The court documents say the university also paid him $50,000 in salary (his take after deductions was $30,000) from May to September, 2012 – long after his resignation in December, 2011.

Officials at McGill declined to answer questions. Telephone and email messages left for Dr. Porter were not answered.

Dr. Porter was hired to lead the billion-dollar construction of one of two new mega-hospitals. Police are investigating the awarding of the bulk of the contract to Montreal engineering firm SNC Lavalin Group Inc., which took place while he was CEO. Investigators from the province's anti-corruption squad raided the MUHC headquarters earlier this fall.

Dr. Porter now runs cancer centres in the Caribbean and has addresses listed in Sierra Leone and Bahamas.

Dr. Porter was also caught up in a national controversy. He had been appointed chairman of the federal security-intelligence watchdog when it was revealed he had done business with an African arms dealer. He stepped down from that job in 2011 as well.

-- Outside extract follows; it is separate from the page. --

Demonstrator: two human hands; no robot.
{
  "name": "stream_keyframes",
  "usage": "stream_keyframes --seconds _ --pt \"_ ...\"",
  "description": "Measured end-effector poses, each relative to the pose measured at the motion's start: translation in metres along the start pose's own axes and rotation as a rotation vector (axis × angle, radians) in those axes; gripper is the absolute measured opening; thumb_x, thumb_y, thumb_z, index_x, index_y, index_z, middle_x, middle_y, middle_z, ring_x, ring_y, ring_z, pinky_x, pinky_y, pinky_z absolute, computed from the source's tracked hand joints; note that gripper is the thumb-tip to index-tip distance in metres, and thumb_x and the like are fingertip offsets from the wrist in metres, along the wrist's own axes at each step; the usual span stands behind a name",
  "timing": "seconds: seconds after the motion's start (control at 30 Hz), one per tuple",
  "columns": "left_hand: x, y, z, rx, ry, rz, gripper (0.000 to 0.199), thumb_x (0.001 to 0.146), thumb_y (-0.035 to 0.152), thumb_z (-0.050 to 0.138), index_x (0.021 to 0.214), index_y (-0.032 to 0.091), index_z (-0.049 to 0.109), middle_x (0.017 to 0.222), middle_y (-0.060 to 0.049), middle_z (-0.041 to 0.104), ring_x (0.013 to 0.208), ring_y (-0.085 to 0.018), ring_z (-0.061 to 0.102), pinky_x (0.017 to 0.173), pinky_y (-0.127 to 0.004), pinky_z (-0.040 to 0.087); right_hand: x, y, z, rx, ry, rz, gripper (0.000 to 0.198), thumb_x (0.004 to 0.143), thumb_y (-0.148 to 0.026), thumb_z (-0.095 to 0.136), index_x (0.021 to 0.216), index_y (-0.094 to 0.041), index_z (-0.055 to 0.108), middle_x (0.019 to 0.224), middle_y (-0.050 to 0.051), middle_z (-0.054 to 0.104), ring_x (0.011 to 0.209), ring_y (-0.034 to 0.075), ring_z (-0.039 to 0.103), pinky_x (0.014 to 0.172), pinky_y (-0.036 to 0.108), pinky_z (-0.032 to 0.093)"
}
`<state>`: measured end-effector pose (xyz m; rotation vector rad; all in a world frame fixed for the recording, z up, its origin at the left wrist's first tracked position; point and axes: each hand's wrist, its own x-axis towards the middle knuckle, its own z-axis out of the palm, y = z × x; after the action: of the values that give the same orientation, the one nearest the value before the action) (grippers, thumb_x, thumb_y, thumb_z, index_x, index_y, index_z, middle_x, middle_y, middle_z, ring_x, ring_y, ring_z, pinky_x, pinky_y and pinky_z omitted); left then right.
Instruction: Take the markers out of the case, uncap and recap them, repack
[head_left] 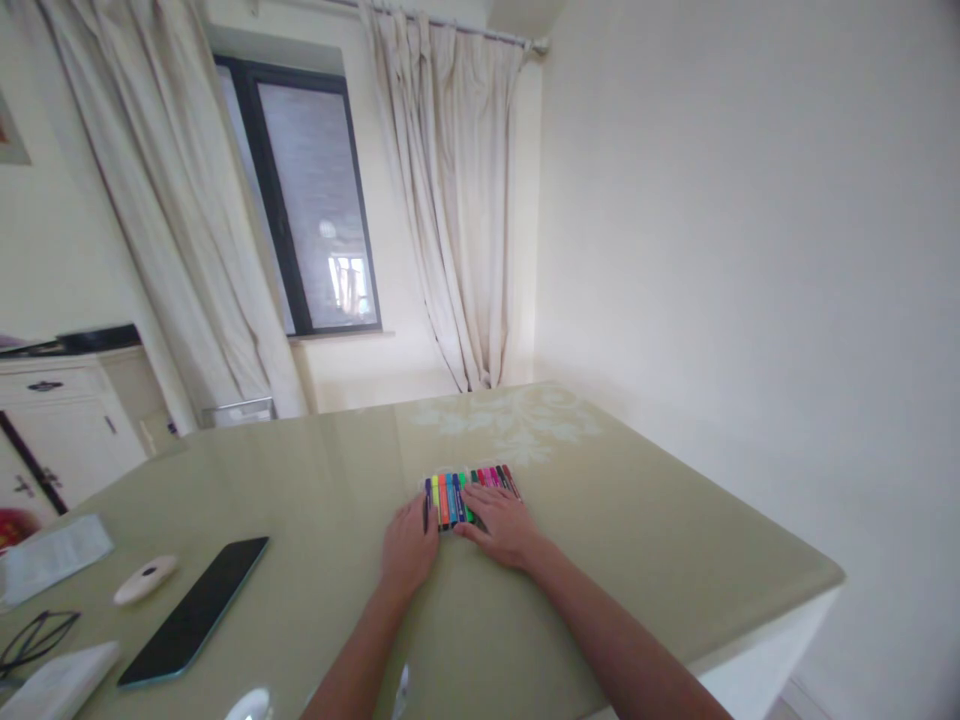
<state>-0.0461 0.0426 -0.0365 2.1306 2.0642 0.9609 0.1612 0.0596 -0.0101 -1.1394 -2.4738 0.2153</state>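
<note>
A row of colourful markers [448,500] lies side by side on the table, caps pointing away from me. My left hand [409,545] is at the row's left end, with its thumb and fingers closed on either side of a dark marker. Across the middle and right of the row rests my right hand [502,527], its fingers stretched out over the markers and its thumb apart near their lower ends. It covers the lower parts of several markers. Whether a clear case lies under the row is too small to tell.
The greenish table [637,560] has a corner at right, close to the wall. On the left lie a black-screened phone [196,612], a pale oval object [146,580], glasses [37,640], a white box-like object [64,682] and a pale packet [56,558].
</note>
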Motion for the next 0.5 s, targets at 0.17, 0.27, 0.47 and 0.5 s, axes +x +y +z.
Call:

The lawsuit says that in October last year, the university wrote to Dr. Porter asking him to repay the loan and the salary. According to the documents filed in court, Dr. Porter replied by e-mail that he intended to repay the amount from a family business in Sierra Leone. The court documents say he was never heard from again, but a statement on Tuesday from the university says it received word from Dr. Porter recently, who repeated a promise to repay, but the amount remains outstanding.